Push for a common database

Police Scorecard data shows KCPD received a total average score of 28% for four sections: police funding, police violence, police accountability and approach to law enforcement. This is the lowest score of any police department in the Kansas City region, based on data currently available on the Police Scorecard.

“When folks are killed by the police, it is most likely reported in the media and that can be tracked,” Singyangwe said. “But outside of fatal force, non-fatal was much more difficult to actually track comprehensively, unless you get the data directly from the police department. What you find out is many departments don’t track that comprehensively internally anyway.”

KCPD provided more information and data to the Police Scorecard project than any other police department in Kansas City. Out of four categories analyzed, three of them included data in full.  

The Wichita Police Department, as well as the Lee’s Summit Police Department, only provided sufficient data related to low-level arrests, homicides, and racial disparities in drug arrests. The Kansas City, Kansas Police Department, however, did not release full data for any of the four categories analyzed.

The Independence Police Department provided full data on police violence and its approach to law enforcement. Information related to low-level arrests, homicides, racial disparities in drug arrests, the level of force used during an arrest, the number of unarmed victims involved in incidents of deadly force and racial disparities in deadly force were all submitted, in full, to the Police Scorecard project.

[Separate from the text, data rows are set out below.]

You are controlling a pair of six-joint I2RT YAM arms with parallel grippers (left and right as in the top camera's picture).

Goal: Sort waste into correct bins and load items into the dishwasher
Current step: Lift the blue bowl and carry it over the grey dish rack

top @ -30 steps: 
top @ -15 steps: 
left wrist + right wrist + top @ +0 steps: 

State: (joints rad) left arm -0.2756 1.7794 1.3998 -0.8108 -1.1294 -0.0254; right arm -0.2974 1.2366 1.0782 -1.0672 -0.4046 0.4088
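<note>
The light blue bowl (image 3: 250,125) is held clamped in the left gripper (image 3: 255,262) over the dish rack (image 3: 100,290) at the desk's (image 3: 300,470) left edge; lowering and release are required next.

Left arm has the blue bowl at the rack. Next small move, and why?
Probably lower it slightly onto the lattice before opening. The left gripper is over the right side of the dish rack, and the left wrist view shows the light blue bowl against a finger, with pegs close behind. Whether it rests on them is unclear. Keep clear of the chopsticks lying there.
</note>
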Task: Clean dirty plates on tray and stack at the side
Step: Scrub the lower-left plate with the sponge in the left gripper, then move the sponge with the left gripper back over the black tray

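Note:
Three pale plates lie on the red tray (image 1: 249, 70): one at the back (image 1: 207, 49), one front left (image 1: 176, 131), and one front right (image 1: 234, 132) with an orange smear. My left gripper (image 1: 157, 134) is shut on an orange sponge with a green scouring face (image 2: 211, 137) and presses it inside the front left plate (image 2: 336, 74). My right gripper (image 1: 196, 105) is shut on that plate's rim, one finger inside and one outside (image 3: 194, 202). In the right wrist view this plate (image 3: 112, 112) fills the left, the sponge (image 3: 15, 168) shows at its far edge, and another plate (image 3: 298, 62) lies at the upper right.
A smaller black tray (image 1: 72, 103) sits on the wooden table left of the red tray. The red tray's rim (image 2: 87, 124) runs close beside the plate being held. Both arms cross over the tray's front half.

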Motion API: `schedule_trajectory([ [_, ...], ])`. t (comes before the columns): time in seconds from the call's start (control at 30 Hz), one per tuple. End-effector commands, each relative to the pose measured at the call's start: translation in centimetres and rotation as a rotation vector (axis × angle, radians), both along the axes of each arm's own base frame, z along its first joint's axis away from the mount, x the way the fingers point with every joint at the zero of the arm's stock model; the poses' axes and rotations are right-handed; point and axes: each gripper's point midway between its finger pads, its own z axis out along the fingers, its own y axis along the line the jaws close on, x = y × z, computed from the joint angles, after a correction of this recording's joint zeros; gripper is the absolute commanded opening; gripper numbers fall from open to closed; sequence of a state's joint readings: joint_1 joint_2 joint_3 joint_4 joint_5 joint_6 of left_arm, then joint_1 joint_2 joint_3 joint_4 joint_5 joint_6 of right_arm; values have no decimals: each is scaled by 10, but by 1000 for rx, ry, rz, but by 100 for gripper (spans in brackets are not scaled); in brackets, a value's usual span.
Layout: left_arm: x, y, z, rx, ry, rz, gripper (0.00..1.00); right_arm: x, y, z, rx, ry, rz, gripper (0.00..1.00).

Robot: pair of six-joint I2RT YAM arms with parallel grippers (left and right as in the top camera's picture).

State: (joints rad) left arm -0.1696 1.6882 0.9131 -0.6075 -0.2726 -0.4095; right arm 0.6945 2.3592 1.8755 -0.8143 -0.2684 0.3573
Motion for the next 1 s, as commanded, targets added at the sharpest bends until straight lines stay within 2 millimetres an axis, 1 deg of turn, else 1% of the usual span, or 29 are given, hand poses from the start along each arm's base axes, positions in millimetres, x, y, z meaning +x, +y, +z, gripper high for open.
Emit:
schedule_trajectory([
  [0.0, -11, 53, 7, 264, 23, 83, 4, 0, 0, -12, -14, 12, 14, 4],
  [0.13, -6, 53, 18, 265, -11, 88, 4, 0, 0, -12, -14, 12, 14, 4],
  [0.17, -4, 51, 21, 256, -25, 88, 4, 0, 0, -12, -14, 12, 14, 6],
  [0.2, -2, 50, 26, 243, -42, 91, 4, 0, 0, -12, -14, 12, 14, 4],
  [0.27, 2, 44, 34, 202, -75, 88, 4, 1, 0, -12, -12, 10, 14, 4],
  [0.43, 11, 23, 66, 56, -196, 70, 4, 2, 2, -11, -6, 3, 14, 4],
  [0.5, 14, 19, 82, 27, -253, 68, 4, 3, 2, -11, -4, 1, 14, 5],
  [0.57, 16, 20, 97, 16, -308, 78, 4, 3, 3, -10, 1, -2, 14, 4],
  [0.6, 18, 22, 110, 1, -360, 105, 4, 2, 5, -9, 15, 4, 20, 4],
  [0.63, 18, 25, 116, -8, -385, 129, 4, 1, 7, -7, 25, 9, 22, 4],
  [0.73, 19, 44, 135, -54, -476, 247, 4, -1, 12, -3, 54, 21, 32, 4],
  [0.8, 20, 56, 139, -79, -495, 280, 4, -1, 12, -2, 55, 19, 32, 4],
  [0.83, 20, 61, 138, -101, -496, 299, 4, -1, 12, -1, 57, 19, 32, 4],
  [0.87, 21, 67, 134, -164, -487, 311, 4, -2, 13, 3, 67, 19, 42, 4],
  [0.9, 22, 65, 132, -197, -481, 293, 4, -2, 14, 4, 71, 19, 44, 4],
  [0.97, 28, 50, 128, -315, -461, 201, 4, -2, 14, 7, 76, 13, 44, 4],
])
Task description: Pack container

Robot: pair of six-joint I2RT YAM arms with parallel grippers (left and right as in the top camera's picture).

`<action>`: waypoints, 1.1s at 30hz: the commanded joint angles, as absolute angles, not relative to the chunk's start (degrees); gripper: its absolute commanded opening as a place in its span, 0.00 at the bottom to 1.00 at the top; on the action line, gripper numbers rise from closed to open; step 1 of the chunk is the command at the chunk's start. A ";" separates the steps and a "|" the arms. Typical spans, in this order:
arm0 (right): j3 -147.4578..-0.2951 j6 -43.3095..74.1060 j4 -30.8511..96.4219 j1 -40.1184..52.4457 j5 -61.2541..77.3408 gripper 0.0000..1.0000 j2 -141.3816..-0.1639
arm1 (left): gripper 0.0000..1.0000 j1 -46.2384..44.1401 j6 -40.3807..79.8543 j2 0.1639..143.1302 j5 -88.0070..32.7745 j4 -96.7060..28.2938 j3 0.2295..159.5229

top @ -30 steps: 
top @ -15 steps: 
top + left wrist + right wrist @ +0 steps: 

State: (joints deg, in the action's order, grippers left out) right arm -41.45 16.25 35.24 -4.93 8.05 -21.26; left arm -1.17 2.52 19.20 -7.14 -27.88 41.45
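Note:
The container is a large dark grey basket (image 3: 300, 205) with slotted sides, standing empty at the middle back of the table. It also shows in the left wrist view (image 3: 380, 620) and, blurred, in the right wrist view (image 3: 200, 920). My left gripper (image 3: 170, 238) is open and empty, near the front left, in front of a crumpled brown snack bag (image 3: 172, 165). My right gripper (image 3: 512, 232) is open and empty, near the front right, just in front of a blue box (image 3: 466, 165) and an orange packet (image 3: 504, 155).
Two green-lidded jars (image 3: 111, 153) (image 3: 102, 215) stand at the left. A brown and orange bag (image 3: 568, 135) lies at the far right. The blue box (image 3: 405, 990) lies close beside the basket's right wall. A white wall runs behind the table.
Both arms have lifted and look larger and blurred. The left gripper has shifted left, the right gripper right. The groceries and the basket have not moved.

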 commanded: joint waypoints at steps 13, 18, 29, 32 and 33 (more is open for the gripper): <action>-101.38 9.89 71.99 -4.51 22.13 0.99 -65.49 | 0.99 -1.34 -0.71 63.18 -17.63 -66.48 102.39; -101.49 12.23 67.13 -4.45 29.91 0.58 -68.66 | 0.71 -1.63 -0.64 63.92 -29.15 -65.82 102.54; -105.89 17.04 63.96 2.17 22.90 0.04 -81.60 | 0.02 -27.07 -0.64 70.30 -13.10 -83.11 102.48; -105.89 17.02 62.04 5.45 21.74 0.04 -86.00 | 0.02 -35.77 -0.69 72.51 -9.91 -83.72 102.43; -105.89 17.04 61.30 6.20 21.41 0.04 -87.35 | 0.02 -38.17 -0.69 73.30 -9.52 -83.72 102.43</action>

“This is a participatory project,” Singyangwe said. “This project only works if we can see the data. We will be making note of which cities are improving and which cities are not, and in what ways.”

Singyangwe said states should require police departments to submit all of the data to a central database. He said this is the only way to improve community engagement between law enforcement and the public, as well as improve policing across America, as a whole.

He also said citizens can encourage non-compliant police departments to submit data to the Police Scorecard project by forwarding the project’s data submission form onto the police chief, mayor, and city council members.

“This project can help us create a baseline plan to compare cities [policing practices] with one another, but it will never be able to collect as much data as if there was a nationwide mandate that all departments report this data, published online, to a common database,” he said.